4. DeMarcus Ware [OLB, Dallas Cowboys]
Presented by: MaddHatter
The best defender in football has already cemented his legacy in franchise history and is well on his way to putting together a HOF resume. In 7 seasons he's gone to 6 Pro-Bowls, 6 All-Pros, has led the NFL in sacks twice (tied NFL record), posted the 7th 20 sack season in history (2008), and came within a half-sack of becoming the first player eclipse that mark twice in a career. With his first sack in 2012, he'll hit the century mark in only 112 starts. But as great a sack artist as Ware is, he's by no means a one-dimensional player. In recent years, he's allowed one of the stingiest averages of any DE/OLB when rum at. With consistency, persistence, and talent, Ware is the premier player at his position and should continue to be in the future.
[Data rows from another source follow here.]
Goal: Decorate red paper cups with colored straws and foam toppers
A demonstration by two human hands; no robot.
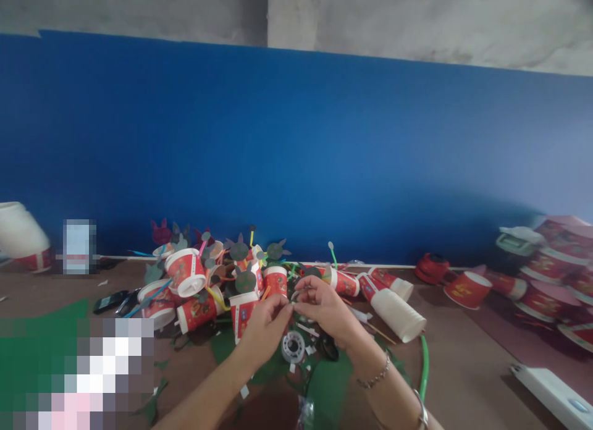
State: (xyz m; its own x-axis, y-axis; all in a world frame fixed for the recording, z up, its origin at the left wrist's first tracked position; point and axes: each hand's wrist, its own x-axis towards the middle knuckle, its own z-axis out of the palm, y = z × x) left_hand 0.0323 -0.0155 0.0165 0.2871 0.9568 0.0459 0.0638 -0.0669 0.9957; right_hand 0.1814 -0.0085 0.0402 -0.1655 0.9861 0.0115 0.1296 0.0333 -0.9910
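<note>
A blue wall panel (324, 158) fills the back of the view, above a brown table (463, 368). Green felt sheets (328, 387) lie on the table under the forearms. Behind the hands sits a heap of red paper cups (194, 282) bristling with coloured straws and cut-out shapes, and a stack of white cups (393, 309) lies on its side to the right. A tape roll (293, 346) lies flat just below the hands. The left hand (266, 325) and right hand (324, 306) meet fingertip to fingertip, both pinched on a small piece (293, 301) too tiny to identify.
</note>
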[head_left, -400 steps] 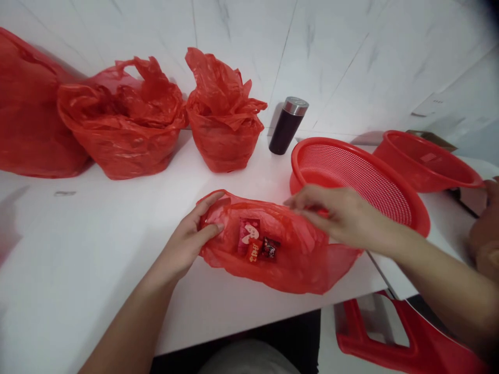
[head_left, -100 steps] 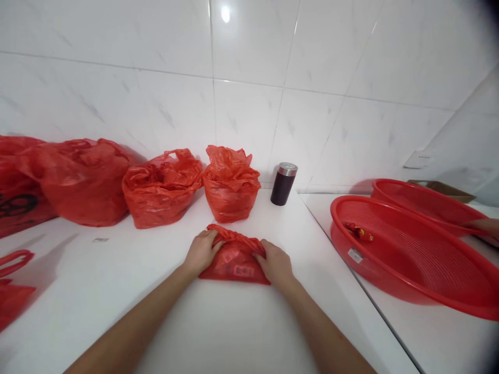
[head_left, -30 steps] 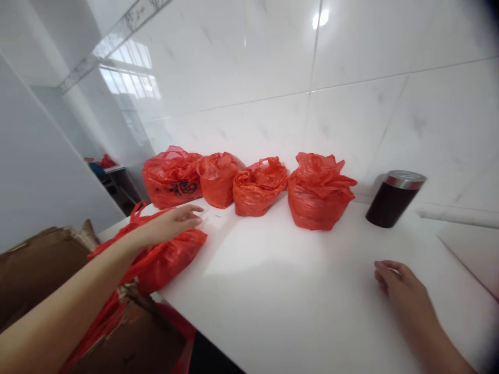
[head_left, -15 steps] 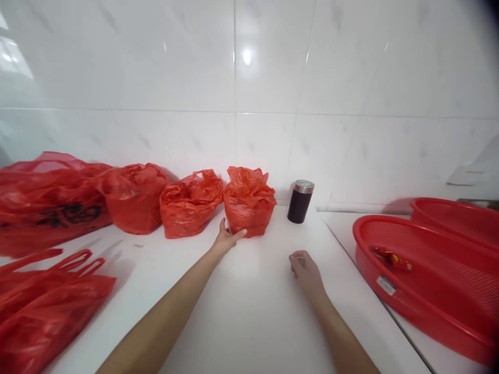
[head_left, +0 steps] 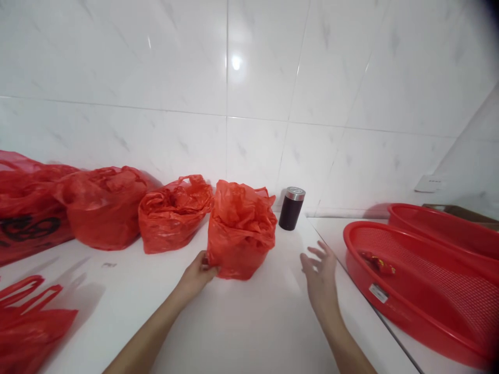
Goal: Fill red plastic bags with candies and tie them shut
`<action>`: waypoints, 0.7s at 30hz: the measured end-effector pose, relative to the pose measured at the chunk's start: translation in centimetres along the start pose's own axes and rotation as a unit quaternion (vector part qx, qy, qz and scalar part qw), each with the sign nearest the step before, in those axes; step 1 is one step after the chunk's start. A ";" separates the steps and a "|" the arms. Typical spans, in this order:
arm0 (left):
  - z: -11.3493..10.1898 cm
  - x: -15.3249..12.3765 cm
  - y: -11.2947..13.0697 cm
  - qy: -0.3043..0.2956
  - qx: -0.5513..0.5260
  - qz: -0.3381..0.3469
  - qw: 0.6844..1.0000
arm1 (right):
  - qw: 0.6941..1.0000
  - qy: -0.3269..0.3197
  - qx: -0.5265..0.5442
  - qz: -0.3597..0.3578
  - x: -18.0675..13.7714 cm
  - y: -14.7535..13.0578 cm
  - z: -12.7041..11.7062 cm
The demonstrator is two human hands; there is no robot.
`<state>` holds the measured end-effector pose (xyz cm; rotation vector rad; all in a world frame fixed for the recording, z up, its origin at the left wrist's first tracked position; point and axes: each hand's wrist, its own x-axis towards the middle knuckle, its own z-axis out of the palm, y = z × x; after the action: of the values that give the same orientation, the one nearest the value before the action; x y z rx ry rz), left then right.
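Note:
A red plastic bag [head_left: 239,234], full and with a crumpled open top, stands upright on the white table [head_left: 249,327]. My left hand [head_left: 200,272] grips its lower left corner, thumb in front and fingers partly hidden behind the plastic. What the bag contains is hidden. To the right, my right hand [head_left: 322,275] hovers over the table with its fingers spread and nothing in them. Behind it, close to the wall, is a dark cup with a silver lid [head_left: 292,209].
More red bags [head_left: 175,215] line the wall on the left, one with black lettering. Flat red bags with handles [head_left: 35,332] lie at the near left. Red plastic baskets [head_left: 413,306] sit at the right, the nearer holding small red-and-gold wrapped pieces [head_left: 378,264].
My left hand has closed on the bag, which has come nearer, away from the wall. My right hand has opened its fingers and moved slightly right. The view has shifted.

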<state>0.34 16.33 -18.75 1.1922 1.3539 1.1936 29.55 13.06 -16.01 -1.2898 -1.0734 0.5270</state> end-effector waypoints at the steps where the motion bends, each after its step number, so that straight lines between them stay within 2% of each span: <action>1: -0.2 -0.7 0.3 -0.003 0.007 0.007 1.000 | 1.000 0.000 0.001 -0.031 0.0 -1.6 -0.2; 4: 0.1 -1.7 1.3 -0.014 0.020 0.053 0.998 | 0.988 -0.087 -0.040 -0.118 1.0 -6.6 0.5; 7: 1.5 -1.8 1.2 -0.007 0.013 0.137 0.990 | 0.963 -0.169 -0.099 -0.184 3.8 -9.5 3.8; 9: 2.3 -1.8 0.7 -0.007 0.010 0.152 0.988 | 0.951 -0.202 -0.129 -0.196 5.7 -9.4 7.1; 11: 2.7 -1.9 0.0 -0.021 0.001 0.130 0.991 | 0.937 -0.258 -0.166 -0.169 6.4 -8.1 10.3; 14: 2.5 -2.1 -0.3 -0.024 -0.022 0.127 0.991 | 0.914 -0.331 -0.183 -0.147 4.9 -5.7 13.7; 16: 2.2 -2.1 -0.2 -0.001 -0.020 0.153 0.988 | 0.909 -0.346 -0.162 -0.166 3.2 -4.7 14.3; 18: 1.9 -2.0 -0.1 0.026 -0.001 0.186 0.982 | 0.906 -0.353 -0.134 -0.189 2.3 -4.6 13.8; 21: 1.6 -1.7 -0.1 0.051 0.036 0.194 0.979 | 0.912 -0.343 -0.090 -0.206 3.1 -5.3 12.0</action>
<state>2.06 14.81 -18.90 1.5126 1.2840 1.5055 19.34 20.31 -10.96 -0.9935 -1.9701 0.5791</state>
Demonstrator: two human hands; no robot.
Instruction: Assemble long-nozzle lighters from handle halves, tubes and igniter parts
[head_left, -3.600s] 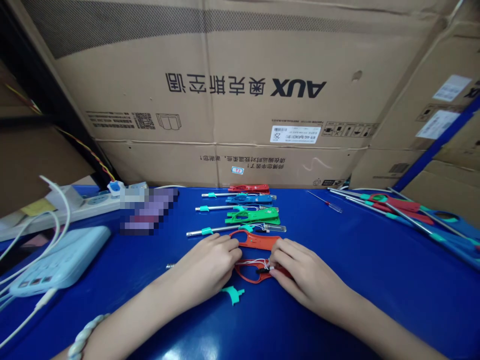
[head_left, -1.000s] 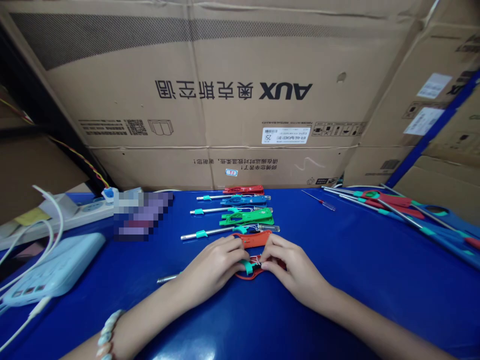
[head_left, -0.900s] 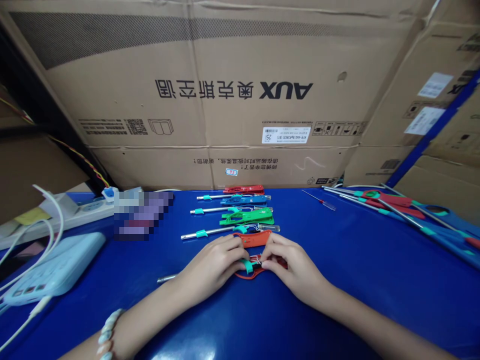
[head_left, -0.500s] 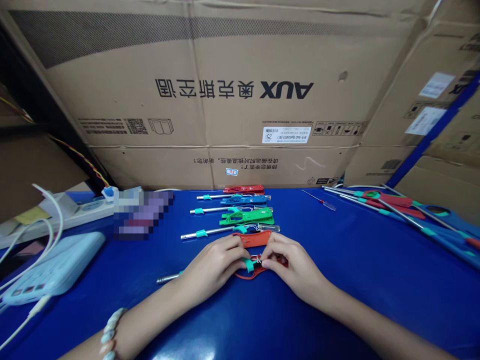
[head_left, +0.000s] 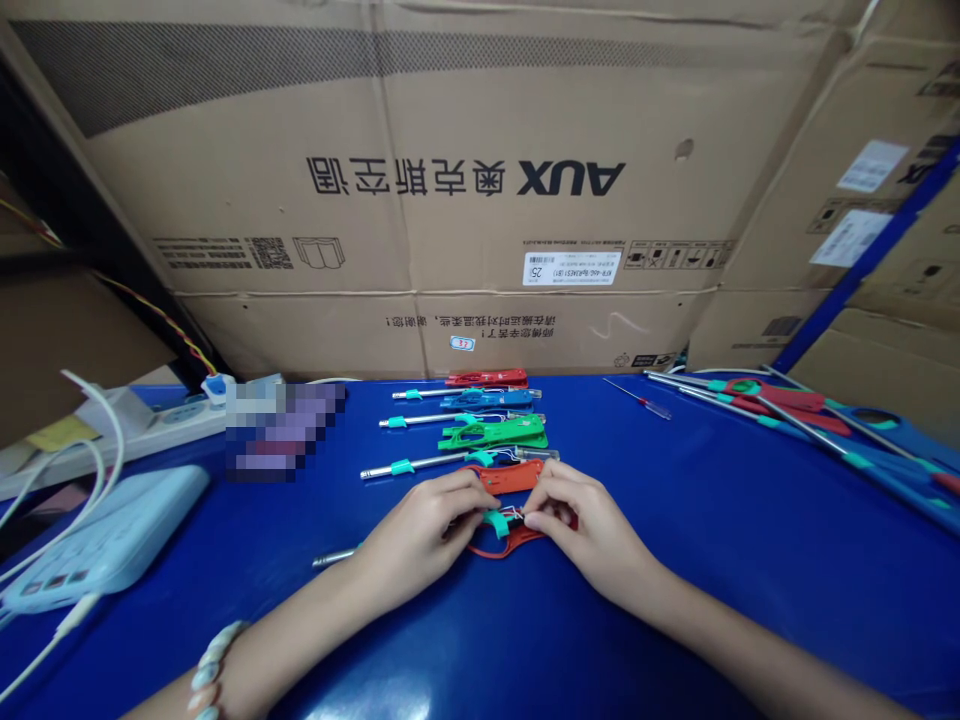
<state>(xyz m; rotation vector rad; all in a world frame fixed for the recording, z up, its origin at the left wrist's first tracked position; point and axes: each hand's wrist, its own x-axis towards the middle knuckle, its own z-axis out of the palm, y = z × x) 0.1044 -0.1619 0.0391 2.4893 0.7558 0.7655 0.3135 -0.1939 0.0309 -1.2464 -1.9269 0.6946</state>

3. Drew Brees [QB, New Orleans Saints]
Presented by: DrawABlank
6 years ago, an NFL front office chose Daunte Culpepper over Drew Brees. Several years and a bad decision later, there isn't a player that means more to a city than Brees to New Orleans. Obviously a great player-an all-time leader in single season passing yards and completion percentage-Brees shows his insane accuracy, anticipation and command of the offense every time he steps on the field, while his 22TD/4INT playoff numbers attest to his decision-making under the highest pressure. But the devotion he receives from his teammates, the leadership he offers young players, and his enduring commitment to the re-birth of the community grade him out as an all-time great – and he's not finished just yet.

2. Tom Brady [QB, New England Patriots]
Presented by: goldfishwars
Tom Brady is a prime example of how intelligence and work ethic can triumph over God-given athletic gifts. He's used this drive and game intellect to turn himself into a composed master of the pocket where he showcases his ability to manipulate defenders to create space for his receivers. Great quarterback of all-time arguments will continue to eternity, but it's easier to make the case that of all the elite quaterbacks, Brady has been able to do the most, with the least. With a decade of mastery to reflect on, no roster Brady under center will ever again be discounted or taken lightly.

1. Aaron Rodgers [QB, Green Bay Packers]
Presented by: RashaanSalaami
After his fourth year starting (seventh in the league), Rodgers has always managed to find a chip on his shoulder to improve himself. With a level of competitiveness that includes throwing tantrums after losing a game of cards on an airplane ride back from a road game, the 24th pick of the 2005 NFL Draft has ascended to the top of his craft. When combined with the best all-around skill-set in the league, Rodgers is a difficult weapon contain with any singular look, plan, or philosophy. On-field, it's easy to appreciate the pinpoint accuracy, instant release, tremendous arm, or Houdini-like escapability, but it's his ability to connect with teammates (such as remembering everyone's birthday) that forces the entire locker room to detail their own games to elevate the organization.